▶ _Directions_
The expected output is exactly the lines below, starting at the line with "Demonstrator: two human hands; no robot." and ending at the line with "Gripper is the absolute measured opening", both included; no other line belongs in it.

········

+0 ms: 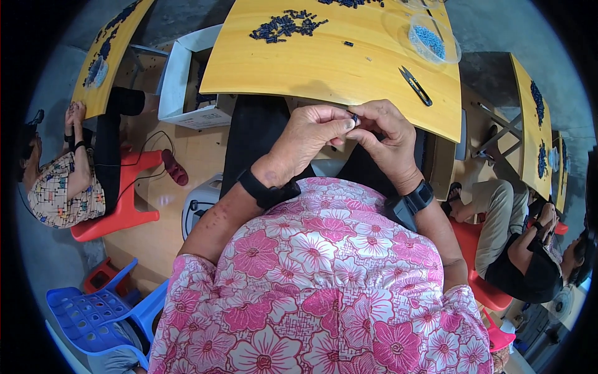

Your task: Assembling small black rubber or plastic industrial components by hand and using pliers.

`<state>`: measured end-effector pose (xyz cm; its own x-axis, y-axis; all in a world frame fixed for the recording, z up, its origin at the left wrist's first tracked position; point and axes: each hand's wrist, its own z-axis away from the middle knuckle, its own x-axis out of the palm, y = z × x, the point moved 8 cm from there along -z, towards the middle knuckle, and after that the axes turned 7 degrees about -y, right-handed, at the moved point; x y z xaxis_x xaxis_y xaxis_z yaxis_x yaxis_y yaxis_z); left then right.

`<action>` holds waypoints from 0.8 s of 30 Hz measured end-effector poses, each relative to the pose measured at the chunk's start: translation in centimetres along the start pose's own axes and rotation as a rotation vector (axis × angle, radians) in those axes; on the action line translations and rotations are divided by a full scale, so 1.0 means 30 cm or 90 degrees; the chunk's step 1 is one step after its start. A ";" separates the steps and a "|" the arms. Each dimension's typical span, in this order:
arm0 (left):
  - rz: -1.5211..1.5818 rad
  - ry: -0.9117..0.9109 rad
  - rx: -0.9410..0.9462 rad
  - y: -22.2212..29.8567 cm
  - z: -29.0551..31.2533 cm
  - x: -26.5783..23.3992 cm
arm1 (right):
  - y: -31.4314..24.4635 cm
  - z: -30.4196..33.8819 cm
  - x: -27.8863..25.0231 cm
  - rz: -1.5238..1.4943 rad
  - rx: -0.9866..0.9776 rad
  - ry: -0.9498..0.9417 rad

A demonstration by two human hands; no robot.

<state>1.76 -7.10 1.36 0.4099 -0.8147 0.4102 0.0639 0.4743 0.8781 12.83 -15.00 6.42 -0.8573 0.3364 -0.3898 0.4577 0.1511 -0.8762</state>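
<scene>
Both my hands meet just off the near edge of the yellow table [349, 68]. Between them is a small black part [354, 117], mostly covered by fingers, too small to name more exactly. My left hand [313, 132] pinches it from the left with thumb and forefinger. From the other side my right hand [387, 134] closes thumb and forefinger on it. A heap of small black parts [283, 26] lies at the table's far left, and one single black part [348, 43] lies apart from it. Thread snips [415, 86] rest to the right of my hands.
At the table's right stands a clear tub of small blue pieces [428, 43]. A white cardboard box [193, 81] is beside the table's left end. People sit at other tables left and right, one on a red stool [121, 202]. A blue chair [93, 315] stands lower left.
</scene>
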 end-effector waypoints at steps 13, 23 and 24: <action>-0.078 0.022 0.142 0.052 -0.003 0.011 | -0.054 -0.006 0.015 0.175 -0.014 -0.026; -0.378 0.027 0.229 0.114 0.015 0.074 | -0.030 0.009 0.007 0.135 0.021 -0.043; -0.394 0.032 0.247 0.125 0.020 0.078 | -0.032 0.009 0.006 0.126 0.017 -0.042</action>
<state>2.41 -7.42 5.77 0.4457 -0.8742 -0.1926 -0.0260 -0.2277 0.9734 12.17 -15.34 7.11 -0.7648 0.2956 -0.5725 0.6136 0.0631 -0.7871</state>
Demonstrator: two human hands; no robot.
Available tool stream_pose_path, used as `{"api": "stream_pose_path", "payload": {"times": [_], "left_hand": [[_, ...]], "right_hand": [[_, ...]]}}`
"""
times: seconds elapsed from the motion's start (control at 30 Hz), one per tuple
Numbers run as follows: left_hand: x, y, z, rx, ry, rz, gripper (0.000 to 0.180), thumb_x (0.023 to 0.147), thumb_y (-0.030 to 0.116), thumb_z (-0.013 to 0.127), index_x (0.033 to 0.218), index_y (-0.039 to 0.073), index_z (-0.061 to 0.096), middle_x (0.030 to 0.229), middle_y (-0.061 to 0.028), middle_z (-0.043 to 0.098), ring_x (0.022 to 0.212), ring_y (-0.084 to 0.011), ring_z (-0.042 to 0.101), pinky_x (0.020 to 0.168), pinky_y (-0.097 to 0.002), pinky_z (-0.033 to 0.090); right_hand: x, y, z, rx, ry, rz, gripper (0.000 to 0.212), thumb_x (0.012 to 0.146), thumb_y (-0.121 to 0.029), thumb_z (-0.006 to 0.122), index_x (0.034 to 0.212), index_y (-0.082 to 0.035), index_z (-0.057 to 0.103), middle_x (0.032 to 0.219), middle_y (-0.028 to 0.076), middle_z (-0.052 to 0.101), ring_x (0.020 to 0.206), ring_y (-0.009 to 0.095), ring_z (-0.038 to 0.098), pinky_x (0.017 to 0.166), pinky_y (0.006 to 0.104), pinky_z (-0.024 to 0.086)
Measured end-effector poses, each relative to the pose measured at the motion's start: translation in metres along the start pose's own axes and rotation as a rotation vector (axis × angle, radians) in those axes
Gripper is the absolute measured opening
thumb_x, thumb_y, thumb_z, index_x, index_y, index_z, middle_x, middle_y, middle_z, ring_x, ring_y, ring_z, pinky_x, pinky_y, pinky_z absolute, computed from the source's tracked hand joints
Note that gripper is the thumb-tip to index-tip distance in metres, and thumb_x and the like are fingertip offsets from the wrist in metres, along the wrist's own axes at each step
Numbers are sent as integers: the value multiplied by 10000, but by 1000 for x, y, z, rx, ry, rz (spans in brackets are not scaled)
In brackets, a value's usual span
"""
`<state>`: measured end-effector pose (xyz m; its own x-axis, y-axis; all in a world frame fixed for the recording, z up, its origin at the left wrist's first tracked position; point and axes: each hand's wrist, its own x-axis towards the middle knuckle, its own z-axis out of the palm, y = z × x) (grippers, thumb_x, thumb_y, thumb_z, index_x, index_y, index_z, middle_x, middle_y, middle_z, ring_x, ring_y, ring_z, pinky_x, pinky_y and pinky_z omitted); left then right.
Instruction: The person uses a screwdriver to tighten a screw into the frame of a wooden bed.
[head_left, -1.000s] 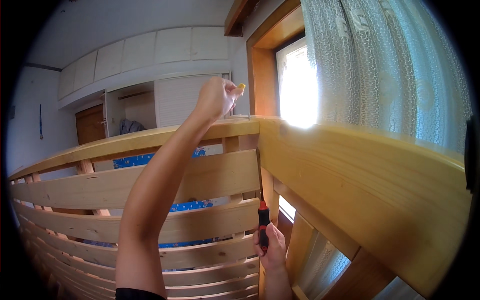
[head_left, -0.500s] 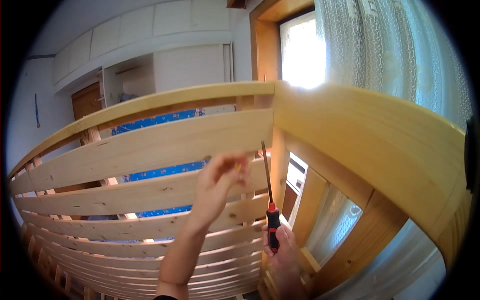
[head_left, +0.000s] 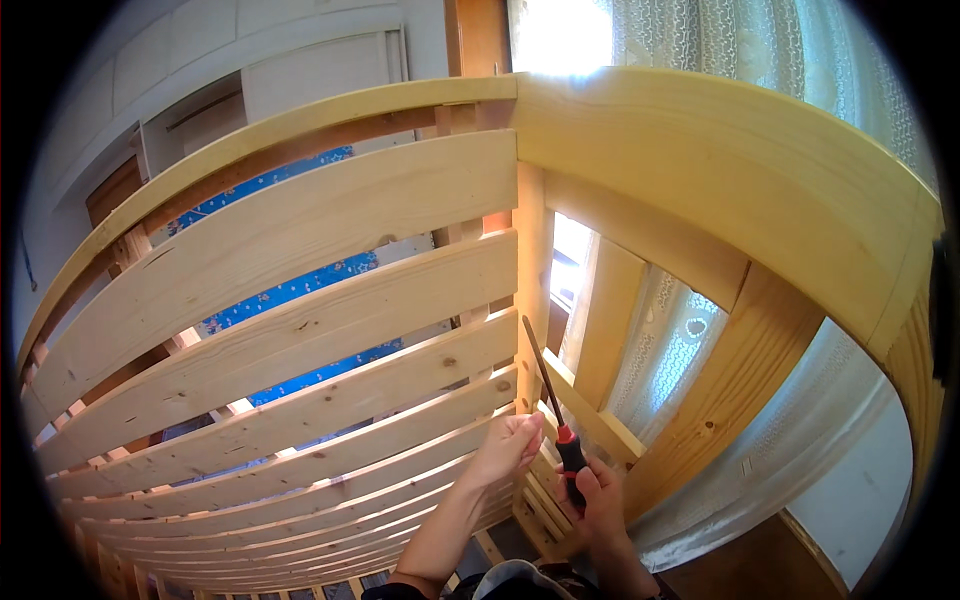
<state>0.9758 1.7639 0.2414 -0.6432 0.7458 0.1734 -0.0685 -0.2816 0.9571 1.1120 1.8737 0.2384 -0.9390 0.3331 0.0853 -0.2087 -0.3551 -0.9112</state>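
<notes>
A pale wooden slatted bed frame [head_left: 300,230] fills the view, its slats meeting an upright corner post [head_left: 532,260]. My right hand [head_left: 600,495] grips a screwdriver [head_left: 556,415] with a red and black handle, its dark shaft pointing up and left beside the post. My left hand [head_left: 508,447] is closed against the end of a lower slat, close to the post and just left of the screwdriver. Whether it pinches something small I cannot tell.
A thick wooden top rail [head_left: 740,190] curves to the right. White lace curtains [head_left: 720,60] hang over a bright window [head_left: 560,35] behind it. Blue patterned fabric [head_left: 300,290] shows between slats. White cupboards [head_left: 250,70] line the far wall.
My left hand came down from the top rail to the lower slat end by the post. The view tilted downward. My right hand kept hold of the screwdriver.
</notes>
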Motion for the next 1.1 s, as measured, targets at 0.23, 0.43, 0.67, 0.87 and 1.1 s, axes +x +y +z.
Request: {"api": "stream_pose_path", "payload": {"times": [0.23, 0.43, 0.67, 0.87, 1.1], "left_hand": [[-4, 1, -7, -209, 53, 62, 261, 959, 270, 441, 900, 36, 539, 708, -19, 485, 625, -96, 487, 596, -228, 429], [-18, 25, -16, -175, 69, 109, 339, 965, 215, 417, 1212, -8, 481, 913, -108, 602, 831, -188, 622, 783, -299, 528], [-33, 28, -14, -130, 148, 159, 308, 981, 257, 370, 1052, -17, 491, 901, -198, 625, 782, -227, 646, 706, -307, 548], [-48, 18, -30, -150, 238, 130, 306, 943, 274, 489, 870, -8, 582, 749, -109, 644, 648, -152, 637, 590, -237, 521], [-60, 36, -47, 112, 559, 260, 112, 809, 37, 659, 899, -28, 647, 776, -91, 652, 707, -136, 626, 662, -239, 518]], "right_hand": [[-7, 5, -7, 32, 25, -1, 335, 911, -322, 502, 944, 6, 557, 610, 49, 539, 391, 74, 409, 341, 190, 274], [-4, 6, -2, 69, 0, -23, 268, 926, -265, 496, 971, -9, 562, 639, 21, 535, 416, 44, 382, 378, 170, 257], [-13, 8, 10, -22, -14, -23, 394, 895, -388, 531, 964, -1, 556, 600, 40, 522, 384, 64, 374, 352, 187, 252], [-19, 12, 15, -12, -43, -11, 402, 892, -399, 531, 949, -2, 555, 597, 36, 517, 382, 57, 374, 346, 182, 244], [-23, 20, 13, 42, -11, 38, 300, 923, -295, 511, 977, -5, 562, 614, 14, 524, 402, 44, 372, 365, 177, 251]]}}
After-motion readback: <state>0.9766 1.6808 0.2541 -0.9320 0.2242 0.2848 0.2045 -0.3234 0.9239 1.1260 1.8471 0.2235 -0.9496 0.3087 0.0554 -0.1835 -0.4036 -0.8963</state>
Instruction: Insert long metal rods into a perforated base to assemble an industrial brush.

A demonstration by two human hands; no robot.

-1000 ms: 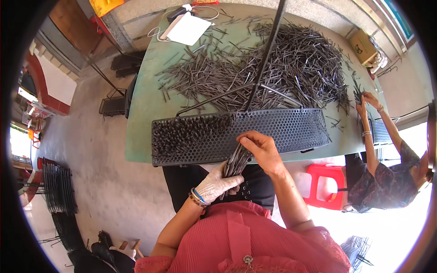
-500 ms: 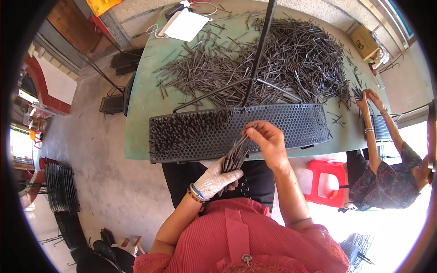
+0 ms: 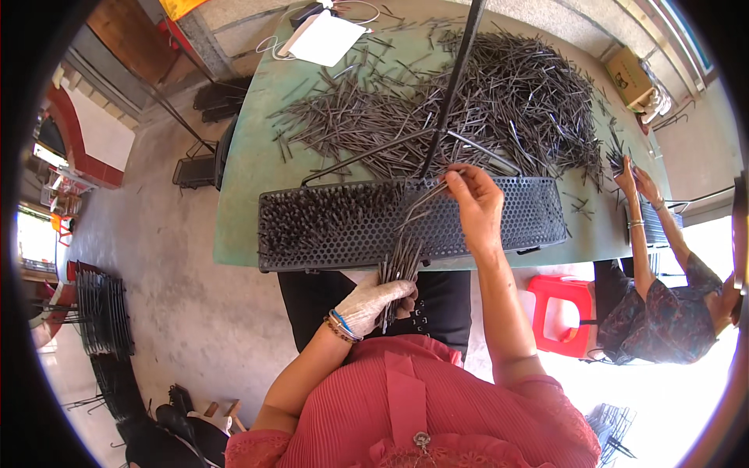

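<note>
My left hand (image 3: 373, 306), in a white glove, is closed around a bundle of thin dark metal rods (image 3: 401, 261) standing up out of the fist. My bare right hand (image 3: 477, 209) pinches one or a few rods (image 3: 425, 204) between thumb and fingers; the exact number is unclear. It hovers over a long black perforated rack (image 3: 499, 222) at the table's near edge. The rack's left half bristles with rods (image 3: 324, 218) set upright in its holes, while holes show bare on the right half. A frame with an upright bar (image 3: 455, 86) rises from the rack.
A big heap of loose rods (image 3: 519, 101) covers the back of the green table (image 3: 238, 226). A white flat box (image 3: 326, 40) with cables and a cardboard box (image 3: 629, 76) lie farther back. At right, a co-worker's hands (image 3: 636, 183) hold rods near a red stool (image 3: 555, 312). Black racks (image 3: 105, 312) stand at left.
My right hand has moved up and right, drawing its pinched rods away from the bundle. My left hand has dipped slightly, still gripping the bundle.
</note>
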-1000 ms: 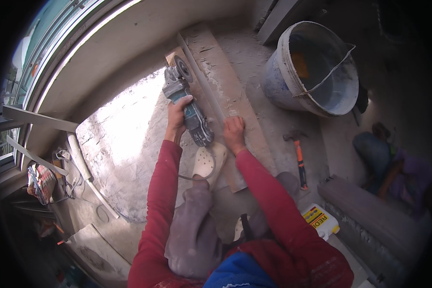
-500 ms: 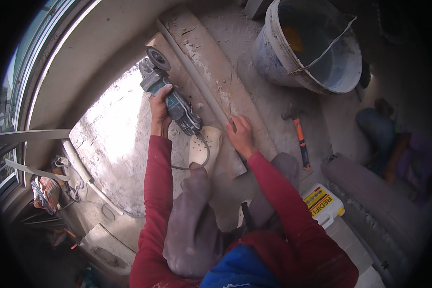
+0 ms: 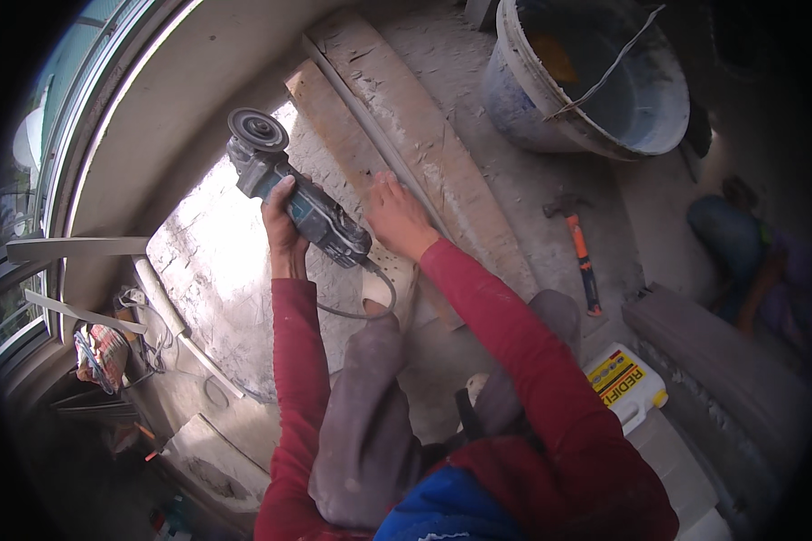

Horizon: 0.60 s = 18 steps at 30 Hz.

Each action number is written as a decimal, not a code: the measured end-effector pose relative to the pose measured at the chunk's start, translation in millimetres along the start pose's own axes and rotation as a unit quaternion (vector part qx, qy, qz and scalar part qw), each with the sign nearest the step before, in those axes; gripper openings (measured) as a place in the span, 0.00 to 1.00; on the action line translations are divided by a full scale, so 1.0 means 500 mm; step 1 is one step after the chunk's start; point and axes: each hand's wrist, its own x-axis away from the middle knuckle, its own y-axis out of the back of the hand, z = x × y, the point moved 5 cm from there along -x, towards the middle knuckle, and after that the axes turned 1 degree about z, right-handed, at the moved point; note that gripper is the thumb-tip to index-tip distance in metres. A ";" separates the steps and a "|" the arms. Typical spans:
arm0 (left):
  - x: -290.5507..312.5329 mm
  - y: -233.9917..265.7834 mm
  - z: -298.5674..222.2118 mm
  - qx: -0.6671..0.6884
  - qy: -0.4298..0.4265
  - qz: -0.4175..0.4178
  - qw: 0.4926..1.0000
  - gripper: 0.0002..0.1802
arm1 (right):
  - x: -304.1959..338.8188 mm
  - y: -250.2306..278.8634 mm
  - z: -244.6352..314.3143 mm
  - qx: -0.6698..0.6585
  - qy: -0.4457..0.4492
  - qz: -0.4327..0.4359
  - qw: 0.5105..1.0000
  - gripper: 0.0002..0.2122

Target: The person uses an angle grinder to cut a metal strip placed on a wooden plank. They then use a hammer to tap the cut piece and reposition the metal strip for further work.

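Note:
My left hand [image 3: 284,230] is wrapped round the body of a teal and black angle grinder [image 3: 314,215], lifted over the pale, dusty slab. Its round disc [image 3: 258,129] faces up at the far end, and a cord loops from its rear. My right hand [image 3: 399,216] lies on a dusty plank [image 3: 320,108], fingers stretched out along it. Beside those fingers runs a narrow grey strip [image 3: 359,106], set against a wider board [image 3: 424,135]. Below the grinder, a cream clog [image 3: 401,284] on my foot stands close to the plank.
A whitish bucket [image 3: 532,99] holding water stands at the far right. A hammer [image 3: 581,257] with an orange and black handle lies right of the boards. Nearer is a white and yellow jug [image 3: 630,383]. Pipes, cords and a cloth bundle [image 3: 101,356] lie left, below the window frame.
The grinder has moved left and its disc has turned more upward, away from the planks. My right hand has slid left and farther up the plank, off the strip's near part.

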 end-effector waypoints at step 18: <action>-0.024 0.027 0.013 0.013 0.005 -0.019 1.000 0.21 | -0.016 -0.067 -0.024 0.144 0.040 0.050 0.987 0.20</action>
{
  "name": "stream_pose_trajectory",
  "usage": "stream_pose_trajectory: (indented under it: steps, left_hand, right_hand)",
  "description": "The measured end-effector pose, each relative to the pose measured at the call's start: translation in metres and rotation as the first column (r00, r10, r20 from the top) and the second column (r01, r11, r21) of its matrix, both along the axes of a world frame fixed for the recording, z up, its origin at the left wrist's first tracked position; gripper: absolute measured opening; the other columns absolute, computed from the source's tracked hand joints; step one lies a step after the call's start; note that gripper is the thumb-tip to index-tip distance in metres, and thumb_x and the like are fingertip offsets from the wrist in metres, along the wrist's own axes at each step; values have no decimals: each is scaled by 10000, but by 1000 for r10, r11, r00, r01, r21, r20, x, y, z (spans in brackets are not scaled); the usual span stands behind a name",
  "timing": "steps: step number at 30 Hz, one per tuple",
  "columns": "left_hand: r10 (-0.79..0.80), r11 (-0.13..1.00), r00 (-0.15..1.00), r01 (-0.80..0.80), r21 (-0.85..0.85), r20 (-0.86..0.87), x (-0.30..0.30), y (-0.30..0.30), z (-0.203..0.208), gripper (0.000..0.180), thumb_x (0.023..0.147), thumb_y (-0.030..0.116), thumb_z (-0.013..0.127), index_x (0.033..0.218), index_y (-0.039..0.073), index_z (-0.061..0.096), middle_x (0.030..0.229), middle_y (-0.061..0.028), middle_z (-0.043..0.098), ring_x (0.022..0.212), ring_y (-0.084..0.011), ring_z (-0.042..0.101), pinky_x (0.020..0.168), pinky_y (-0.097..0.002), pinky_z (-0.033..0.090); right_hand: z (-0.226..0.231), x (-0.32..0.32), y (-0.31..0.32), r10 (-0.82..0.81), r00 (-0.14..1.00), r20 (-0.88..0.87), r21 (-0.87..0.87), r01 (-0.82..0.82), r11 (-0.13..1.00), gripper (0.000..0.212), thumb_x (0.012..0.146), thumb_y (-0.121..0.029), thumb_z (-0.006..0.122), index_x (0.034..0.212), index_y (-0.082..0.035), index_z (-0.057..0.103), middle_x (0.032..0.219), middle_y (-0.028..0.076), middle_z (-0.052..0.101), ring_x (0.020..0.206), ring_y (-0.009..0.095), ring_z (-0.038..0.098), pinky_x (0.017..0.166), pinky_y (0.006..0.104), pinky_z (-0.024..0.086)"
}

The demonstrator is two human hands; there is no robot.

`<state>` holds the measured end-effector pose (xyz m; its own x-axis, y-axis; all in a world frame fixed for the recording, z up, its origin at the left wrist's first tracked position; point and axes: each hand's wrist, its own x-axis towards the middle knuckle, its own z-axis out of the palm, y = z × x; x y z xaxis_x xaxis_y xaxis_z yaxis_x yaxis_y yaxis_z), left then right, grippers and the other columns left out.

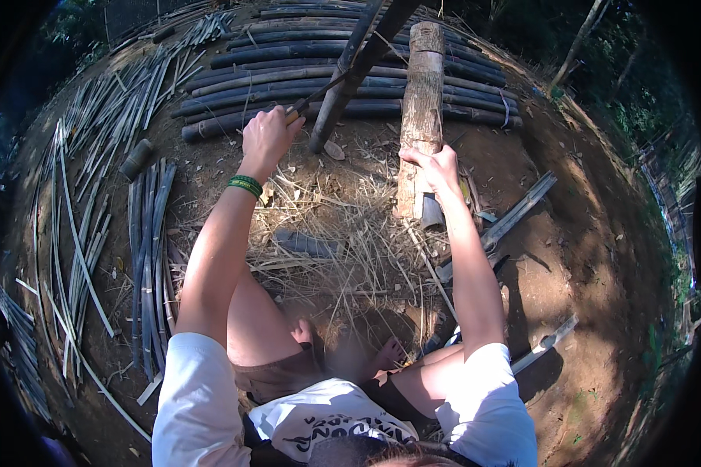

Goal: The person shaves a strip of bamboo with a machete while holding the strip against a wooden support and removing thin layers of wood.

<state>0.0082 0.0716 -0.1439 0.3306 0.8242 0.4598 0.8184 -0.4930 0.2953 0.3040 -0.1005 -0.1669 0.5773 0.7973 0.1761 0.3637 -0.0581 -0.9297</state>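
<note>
My left hand (269, 138), with a green band at its wrist, is closed around the wooden handle of a long knife (294, 115). The knife's dark blade slants up and right, close to a dark upright pole (331, 117). A pale, rough log (424, 86) stretches away from me on the right. Against its near part my right hand (438, 165) presses with curled fingers; what they hold, if anything, is hidden. A short dark bamboo piece (432, 212) shows beside the log's near end, below that hand.
Dark bamboo poles (257, 97) lie stacked at the back. Split strips (78, 226) cover the ground at left, beside darker slats (148, 265). Shavings (327, 226) surround a bamboo section (308, 243) before me. Split bamboo pieces (522, 206) lie at right. My bare feet (389, 352) are close by.
</note>
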Motion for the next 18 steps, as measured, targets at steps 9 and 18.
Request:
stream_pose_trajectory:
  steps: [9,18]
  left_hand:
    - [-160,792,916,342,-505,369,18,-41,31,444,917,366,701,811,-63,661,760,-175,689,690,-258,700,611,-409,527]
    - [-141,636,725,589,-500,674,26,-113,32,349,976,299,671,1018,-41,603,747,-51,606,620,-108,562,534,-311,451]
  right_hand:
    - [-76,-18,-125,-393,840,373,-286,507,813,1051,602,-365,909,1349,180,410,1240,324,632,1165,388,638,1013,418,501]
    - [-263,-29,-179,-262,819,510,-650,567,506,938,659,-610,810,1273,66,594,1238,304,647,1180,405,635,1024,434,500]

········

▶ _Exercise solution_
Demonstrator: two human hands; no robot.
Available tool stream_pose_path, used as `{"api": "stream_pose_path", "payload": {"times": [_], "left_hand": [[_, ...]], "right_hand": [[_, ...]]}}`
"""
times: seconds elapsed from the motion's start (control at 30 Hz), one per tuple
Numbers run as follows: left_hand: x, y, z, rx, ry, rz, gripper (0.000 to 0.180), thumb_x (0.023 to 0.147), thumb_y (-0.030 to 0.116), thumb_z (-0.013 to 0.127), index_x (0.033 to 0.218), index_y (-0.039 to 0.073), index_z (-0.061 to 0.096), middle_x (0.030 to 0.229), middle_y (-0.061 to 0.028), middle_z (-0.043 to 0.098), ring_x (0.022 to 0.212), ring_y (-0.084 to 0.011), ring_z (-0.042 to 0.101), pinky_x (0.020 to 0.168), pinky_y (-0.097 to 0.002), pinky_z (-0.033 to 0.090); right_hand: x, y, z, rx, ry, rz, gripper (0.000 to 0.212), thumb_x (0.012 to 0.146), thumb_y (-0.121 to 0.029), thumb_z (-0.006 to 0.122), index_x (0.034 to 0.212), index_y (-0.082 to 0.035), index_z (-0.057 to 0.103), middle_x (0.032 to 0.219), middle_y (-0.028 to 0.076), middle_z (-0.052 to 0.101), ring_x (0.020 to 0.206), ring_y (-0.009 to 0.095), ring_z (-0.038 to 0.098), pinky_x (0.017 to 0.166), pinky_y (0.006 to 0.104), pinky_z (-0.024 to 0.086)
Measured end-effector poses, each relative to the pose measured at the motion's start: translation in metres along the start pose's own axes and rotation as a rotation vector (axis × angle, radians) in those axes
Gripper is the absolute measured opening

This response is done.